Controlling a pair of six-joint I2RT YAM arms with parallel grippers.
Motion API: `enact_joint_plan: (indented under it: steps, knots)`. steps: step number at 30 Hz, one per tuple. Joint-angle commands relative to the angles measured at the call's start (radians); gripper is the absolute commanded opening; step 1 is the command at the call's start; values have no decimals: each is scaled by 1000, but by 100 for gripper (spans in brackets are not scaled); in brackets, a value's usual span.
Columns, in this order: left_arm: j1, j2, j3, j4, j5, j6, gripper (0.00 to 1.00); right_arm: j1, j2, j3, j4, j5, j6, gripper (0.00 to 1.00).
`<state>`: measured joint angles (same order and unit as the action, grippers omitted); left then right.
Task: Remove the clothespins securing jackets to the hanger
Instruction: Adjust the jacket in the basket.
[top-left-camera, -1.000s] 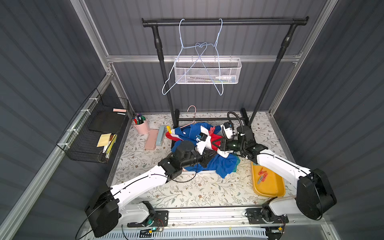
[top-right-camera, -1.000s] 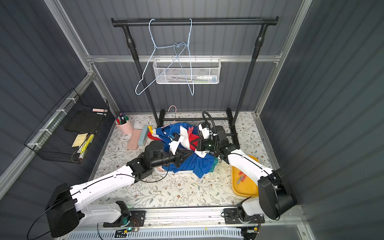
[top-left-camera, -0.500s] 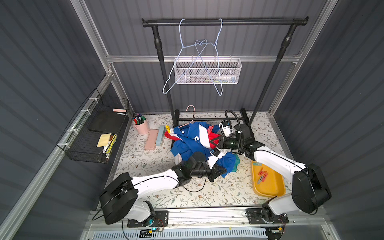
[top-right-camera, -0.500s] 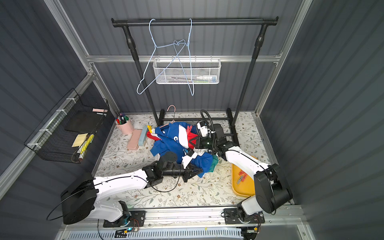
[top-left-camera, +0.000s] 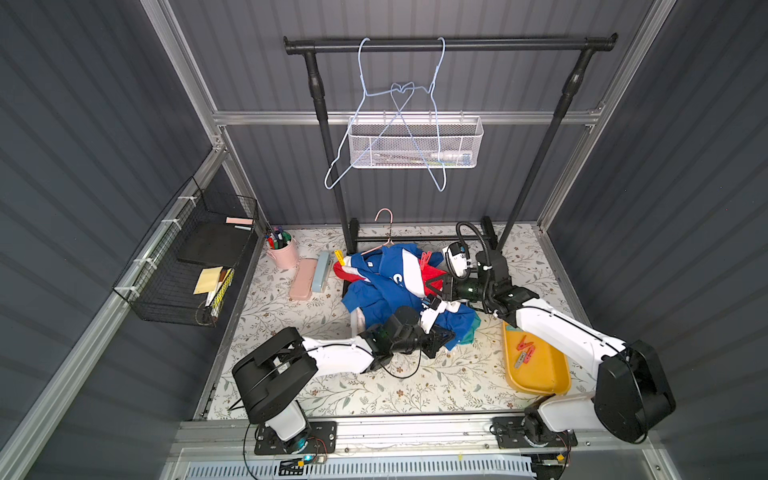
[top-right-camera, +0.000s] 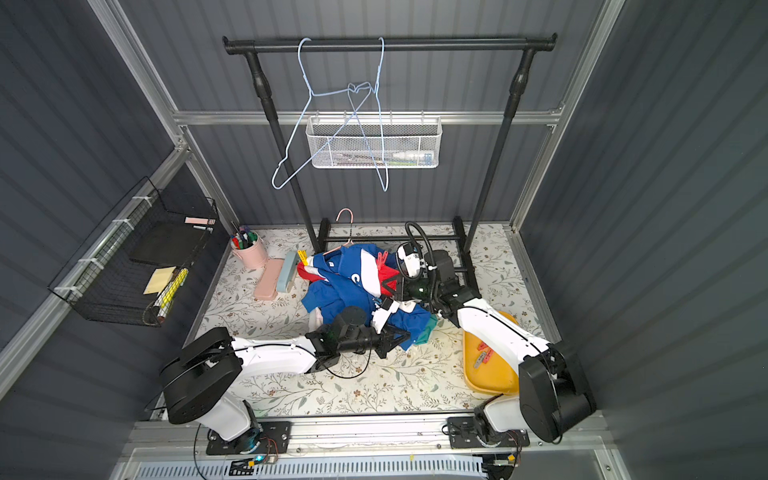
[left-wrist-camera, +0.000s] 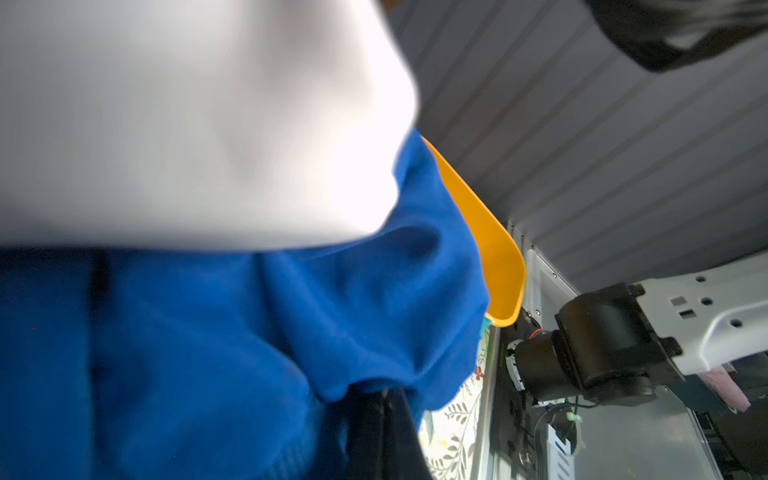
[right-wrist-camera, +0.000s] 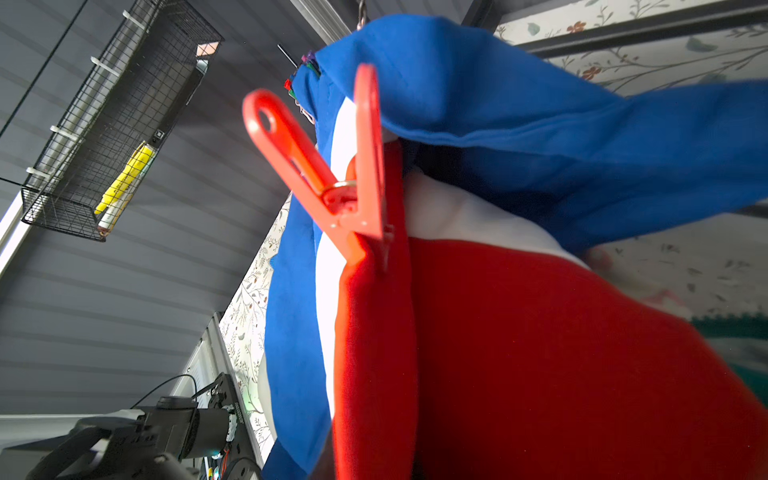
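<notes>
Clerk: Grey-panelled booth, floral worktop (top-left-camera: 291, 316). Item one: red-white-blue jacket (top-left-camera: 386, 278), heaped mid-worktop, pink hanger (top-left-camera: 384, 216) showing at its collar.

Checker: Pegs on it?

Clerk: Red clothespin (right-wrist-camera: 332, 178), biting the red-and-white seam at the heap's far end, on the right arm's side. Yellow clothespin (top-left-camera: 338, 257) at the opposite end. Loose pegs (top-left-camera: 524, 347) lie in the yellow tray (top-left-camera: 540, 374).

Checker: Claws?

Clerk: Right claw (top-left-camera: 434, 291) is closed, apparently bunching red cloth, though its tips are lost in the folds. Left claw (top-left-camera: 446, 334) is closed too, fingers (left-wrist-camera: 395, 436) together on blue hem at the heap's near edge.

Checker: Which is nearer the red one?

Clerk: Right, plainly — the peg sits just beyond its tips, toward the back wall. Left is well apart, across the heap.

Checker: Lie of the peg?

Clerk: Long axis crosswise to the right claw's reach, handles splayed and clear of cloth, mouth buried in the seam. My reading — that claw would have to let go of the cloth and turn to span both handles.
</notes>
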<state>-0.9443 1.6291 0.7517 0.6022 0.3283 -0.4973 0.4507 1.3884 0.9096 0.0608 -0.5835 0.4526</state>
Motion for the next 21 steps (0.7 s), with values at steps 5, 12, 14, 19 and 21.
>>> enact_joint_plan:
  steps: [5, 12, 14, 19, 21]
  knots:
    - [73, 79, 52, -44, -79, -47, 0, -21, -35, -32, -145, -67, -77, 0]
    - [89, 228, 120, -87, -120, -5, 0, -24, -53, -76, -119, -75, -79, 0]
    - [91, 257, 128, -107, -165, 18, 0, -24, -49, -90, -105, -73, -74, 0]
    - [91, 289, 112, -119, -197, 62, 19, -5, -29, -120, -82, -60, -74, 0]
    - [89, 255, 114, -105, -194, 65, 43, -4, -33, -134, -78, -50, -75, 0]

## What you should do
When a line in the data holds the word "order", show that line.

## Response area
Columns, in this order: left_arm: j1, j2, j3, j4, j5, j6, gripper (0.00 to 1.00); right_arm: j1, j2, j3, j4, j5, j6, gripper (0.00 to 1.00).
`<state>`: measured joint angles (same order and unit as the action, grippers omitted); left then right.

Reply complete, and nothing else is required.